Like the earlier A. afarensis from the same region, A. garhi had a humanlike humerus to femur ratio, and an apelike brachial index (lower to upper arm ratio) as well as curved phalanges of the hand.[1] This is generally interpreted as adaptations for both walking on two legs (habitual bipedalism) as well as for grasping while climbing in trees (arboreality).[2]

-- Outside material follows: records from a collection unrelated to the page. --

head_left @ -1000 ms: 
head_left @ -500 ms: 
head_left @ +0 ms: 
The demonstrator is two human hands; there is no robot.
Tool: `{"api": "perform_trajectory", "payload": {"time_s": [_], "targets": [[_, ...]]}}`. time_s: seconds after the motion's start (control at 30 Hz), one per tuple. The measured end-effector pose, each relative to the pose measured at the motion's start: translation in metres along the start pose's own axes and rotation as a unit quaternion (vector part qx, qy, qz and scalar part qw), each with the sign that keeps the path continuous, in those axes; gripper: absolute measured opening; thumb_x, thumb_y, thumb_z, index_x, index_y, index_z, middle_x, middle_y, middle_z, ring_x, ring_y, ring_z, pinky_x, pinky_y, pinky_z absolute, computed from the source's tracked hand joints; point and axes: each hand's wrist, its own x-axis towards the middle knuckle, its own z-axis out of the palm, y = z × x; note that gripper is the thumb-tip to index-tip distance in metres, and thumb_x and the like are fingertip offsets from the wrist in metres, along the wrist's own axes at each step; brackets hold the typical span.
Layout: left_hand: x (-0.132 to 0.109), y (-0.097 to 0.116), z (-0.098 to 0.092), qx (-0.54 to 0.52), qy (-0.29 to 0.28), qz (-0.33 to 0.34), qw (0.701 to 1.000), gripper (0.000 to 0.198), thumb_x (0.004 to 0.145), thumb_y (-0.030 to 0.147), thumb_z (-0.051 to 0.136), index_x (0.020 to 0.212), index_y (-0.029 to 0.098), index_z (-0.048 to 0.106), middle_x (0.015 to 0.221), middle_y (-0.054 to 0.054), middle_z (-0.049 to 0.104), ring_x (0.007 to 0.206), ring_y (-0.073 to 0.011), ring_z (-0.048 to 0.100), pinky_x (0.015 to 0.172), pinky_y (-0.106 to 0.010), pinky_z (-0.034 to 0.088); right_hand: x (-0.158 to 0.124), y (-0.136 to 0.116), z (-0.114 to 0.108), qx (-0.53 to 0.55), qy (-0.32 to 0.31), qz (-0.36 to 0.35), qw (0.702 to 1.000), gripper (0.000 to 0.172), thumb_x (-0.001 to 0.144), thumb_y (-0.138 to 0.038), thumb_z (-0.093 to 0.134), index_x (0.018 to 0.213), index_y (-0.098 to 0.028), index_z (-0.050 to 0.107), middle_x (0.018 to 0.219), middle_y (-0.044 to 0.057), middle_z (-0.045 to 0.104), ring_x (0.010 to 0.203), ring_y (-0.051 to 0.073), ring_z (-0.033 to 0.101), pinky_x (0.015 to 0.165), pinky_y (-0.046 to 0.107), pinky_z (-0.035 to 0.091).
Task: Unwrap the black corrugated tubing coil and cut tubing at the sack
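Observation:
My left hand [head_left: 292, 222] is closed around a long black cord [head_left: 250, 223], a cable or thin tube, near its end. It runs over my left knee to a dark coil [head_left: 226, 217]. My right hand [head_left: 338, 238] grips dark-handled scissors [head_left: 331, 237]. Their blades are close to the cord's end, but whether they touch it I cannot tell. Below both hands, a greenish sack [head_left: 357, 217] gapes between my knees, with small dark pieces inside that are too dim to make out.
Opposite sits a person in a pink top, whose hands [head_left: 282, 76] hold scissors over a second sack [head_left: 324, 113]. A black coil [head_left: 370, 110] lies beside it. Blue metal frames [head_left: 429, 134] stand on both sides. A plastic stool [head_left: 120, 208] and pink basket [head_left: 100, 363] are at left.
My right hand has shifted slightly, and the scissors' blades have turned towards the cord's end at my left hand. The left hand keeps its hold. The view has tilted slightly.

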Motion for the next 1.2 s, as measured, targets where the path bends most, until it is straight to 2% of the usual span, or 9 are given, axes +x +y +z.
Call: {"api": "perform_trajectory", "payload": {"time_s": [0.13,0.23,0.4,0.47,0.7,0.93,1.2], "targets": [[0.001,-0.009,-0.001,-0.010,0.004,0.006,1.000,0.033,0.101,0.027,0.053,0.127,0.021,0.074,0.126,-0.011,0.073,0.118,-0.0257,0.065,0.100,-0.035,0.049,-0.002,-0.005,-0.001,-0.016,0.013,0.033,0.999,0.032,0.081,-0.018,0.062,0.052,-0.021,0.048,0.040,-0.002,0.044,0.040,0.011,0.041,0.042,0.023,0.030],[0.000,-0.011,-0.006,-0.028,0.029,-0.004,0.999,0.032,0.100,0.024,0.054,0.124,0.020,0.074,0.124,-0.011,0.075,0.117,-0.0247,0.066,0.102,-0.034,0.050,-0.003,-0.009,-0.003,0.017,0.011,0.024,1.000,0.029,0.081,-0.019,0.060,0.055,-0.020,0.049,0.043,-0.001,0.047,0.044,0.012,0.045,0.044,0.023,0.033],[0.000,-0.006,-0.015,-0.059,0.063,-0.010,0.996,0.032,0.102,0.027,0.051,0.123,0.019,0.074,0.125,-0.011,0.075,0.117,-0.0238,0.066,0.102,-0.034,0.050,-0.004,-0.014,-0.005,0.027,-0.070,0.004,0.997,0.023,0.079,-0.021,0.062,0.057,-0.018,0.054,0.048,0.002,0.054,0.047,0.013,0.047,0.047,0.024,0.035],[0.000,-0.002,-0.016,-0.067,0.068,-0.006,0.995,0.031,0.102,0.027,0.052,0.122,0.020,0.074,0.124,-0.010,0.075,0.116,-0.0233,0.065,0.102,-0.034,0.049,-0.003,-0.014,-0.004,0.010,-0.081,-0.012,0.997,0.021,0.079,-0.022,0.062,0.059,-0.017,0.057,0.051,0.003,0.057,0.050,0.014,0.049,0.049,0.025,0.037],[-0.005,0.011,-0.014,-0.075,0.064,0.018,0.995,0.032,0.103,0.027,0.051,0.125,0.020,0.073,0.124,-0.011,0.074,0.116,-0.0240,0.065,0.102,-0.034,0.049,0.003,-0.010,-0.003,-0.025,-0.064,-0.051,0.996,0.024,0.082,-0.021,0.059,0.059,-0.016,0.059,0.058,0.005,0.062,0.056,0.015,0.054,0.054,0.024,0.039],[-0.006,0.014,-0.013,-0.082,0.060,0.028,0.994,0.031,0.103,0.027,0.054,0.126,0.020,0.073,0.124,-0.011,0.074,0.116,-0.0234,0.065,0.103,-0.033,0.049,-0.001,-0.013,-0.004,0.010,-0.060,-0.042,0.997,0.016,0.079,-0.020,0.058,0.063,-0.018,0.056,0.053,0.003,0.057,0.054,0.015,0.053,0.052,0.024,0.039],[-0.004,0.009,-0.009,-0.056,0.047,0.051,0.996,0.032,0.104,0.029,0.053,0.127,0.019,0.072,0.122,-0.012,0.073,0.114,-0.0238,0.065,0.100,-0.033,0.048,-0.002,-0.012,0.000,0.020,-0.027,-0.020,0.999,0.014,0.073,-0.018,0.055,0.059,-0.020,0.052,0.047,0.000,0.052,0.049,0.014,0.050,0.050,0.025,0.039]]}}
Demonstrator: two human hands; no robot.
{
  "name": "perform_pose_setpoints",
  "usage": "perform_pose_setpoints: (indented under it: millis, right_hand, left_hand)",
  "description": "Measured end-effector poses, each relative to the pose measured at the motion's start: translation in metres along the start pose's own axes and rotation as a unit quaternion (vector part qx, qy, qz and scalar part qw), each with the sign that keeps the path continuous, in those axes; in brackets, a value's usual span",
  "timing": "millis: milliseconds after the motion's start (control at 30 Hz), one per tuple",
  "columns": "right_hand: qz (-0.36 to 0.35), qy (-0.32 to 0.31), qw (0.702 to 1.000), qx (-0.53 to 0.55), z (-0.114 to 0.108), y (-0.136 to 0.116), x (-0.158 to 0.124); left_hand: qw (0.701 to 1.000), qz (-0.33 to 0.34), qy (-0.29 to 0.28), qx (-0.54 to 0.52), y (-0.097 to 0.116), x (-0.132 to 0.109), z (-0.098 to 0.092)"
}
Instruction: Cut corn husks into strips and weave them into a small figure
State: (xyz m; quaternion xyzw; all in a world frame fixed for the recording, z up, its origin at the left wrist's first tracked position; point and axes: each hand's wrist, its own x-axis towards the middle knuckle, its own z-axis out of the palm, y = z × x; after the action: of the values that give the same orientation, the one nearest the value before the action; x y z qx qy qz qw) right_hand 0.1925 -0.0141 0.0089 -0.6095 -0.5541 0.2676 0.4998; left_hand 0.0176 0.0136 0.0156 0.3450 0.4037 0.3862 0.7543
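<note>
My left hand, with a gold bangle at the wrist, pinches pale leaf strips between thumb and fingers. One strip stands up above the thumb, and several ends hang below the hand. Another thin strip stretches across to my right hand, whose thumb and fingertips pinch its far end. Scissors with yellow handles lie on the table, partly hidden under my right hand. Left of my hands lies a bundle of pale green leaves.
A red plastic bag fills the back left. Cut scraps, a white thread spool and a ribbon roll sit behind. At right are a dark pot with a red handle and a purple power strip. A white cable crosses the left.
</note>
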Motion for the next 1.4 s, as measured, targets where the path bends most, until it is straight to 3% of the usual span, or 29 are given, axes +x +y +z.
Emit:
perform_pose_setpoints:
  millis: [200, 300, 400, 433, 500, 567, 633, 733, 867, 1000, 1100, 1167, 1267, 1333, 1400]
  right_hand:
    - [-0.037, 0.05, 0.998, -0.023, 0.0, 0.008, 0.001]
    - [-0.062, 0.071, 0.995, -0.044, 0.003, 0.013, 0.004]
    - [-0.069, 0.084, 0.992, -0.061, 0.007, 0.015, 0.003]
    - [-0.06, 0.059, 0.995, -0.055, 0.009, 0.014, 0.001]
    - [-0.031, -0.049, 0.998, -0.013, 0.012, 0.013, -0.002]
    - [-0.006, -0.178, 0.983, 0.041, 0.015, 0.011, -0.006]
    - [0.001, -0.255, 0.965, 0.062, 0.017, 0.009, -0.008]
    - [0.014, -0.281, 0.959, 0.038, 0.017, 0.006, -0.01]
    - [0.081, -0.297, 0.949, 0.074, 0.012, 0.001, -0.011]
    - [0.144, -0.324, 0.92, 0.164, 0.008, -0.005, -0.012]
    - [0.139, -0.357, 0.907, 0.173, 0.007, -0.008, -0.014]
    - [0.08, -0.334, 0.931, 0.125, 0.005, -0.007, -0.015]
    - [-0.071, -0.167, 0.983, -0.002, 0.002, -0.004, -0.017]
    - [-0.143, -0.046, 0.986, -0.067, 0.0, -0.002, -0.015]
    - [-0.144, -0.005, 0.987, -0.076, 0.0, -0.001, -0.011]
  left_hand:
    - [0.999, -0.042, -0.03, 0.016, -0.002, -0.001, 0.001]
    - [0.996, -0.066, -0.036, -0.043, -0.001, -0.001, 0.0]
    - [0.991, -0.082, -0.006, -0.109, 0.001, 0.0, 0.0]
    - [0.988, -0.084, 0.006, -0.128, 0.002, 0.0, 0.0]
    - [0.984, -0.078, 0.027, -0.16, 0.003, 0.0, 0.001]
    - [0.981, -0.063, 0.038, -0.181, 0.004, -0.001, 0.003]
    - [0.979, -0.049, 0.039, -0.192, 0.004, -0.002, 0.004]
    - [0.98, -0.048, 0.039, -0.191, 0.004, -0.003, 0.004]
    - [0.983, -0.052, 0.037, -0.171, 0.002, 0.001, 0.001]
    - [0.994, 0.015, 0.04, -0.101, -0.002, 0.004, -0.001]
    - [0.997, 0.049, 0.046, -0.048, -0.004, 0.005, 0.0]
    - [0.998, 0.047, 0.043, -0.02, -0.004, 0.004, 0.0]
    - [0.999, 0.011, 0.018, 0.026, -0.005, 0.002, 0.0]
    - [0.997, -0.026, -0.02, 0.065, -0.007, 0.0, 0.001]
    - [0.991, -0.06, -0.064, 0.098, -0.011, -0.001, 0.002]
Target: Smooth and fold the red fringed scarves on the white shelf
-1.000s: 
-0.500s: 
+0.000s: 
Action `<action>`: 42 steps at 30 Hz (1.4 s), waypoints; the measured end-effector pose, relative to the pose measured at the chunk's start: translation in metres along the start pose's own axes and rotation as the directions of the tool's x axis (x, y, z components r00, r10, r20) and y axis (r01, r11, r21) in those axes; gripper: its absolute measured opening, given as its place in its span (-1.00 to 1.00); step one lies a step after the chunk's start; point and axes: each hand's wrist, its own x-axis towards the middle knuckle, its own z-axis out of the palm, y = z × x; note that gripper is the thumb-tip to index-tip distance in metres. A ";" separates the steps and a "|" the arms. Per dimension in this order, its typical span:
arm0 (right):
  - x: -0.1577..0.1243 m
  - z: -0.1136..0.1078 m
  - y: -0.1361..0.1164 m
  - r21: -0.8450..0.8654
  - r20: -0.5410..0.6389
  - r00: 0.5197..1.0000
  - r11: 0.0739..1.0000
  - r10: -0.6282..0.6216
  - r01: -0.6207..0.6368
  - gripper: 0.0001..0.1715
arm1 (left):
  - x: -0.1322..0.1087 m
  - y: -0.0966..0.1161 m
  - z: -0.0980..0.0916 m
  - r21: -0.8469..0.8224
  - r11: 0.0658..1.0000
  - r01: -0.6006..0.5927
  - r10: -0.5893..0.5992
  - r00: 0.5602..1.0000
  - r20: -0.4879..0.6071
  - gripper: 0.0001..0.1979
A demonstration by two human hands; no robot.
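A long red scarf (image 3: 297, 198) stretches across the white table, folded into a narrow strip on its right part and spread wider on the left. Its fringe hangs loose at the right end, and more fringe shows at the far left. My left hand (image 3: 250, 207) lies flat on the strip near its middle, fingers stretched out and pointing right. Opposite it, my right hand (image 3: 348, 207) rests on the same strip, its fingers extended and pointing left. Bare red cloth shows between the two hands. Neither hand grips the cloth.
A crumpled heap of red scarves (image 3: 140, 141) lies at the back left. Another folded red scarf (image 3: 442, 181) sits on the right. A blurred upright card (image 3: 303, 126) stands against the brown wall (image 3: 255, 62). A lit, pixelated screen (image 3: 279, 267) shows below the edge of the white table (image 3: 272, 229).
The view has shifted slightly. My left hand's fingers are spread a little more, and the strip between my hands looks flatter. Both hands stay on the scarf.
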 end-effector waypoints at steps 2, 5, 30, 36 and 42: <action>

The BOU-VP-35/1 humerus specimen is notably larger than the humerus of the BOU-VP-12/1 specimen, which could potentially indicate size-specific sexual dimorphism with males larger than females to a similar degree to what is postulated in A. afarensis, but it is unclear if this does not represent normal size variation of the same sex as this is based on only two specimens. Nonetheless, on the basis of size, BOU-VP-12/130 is considered male and BOU-VP-17/1 female. Contemporary hominins from Kenya are about the same size as A. garhi.[1] BOU-VP-17/1 may have been about 140 cm (4 ft 7 in) tall.[3]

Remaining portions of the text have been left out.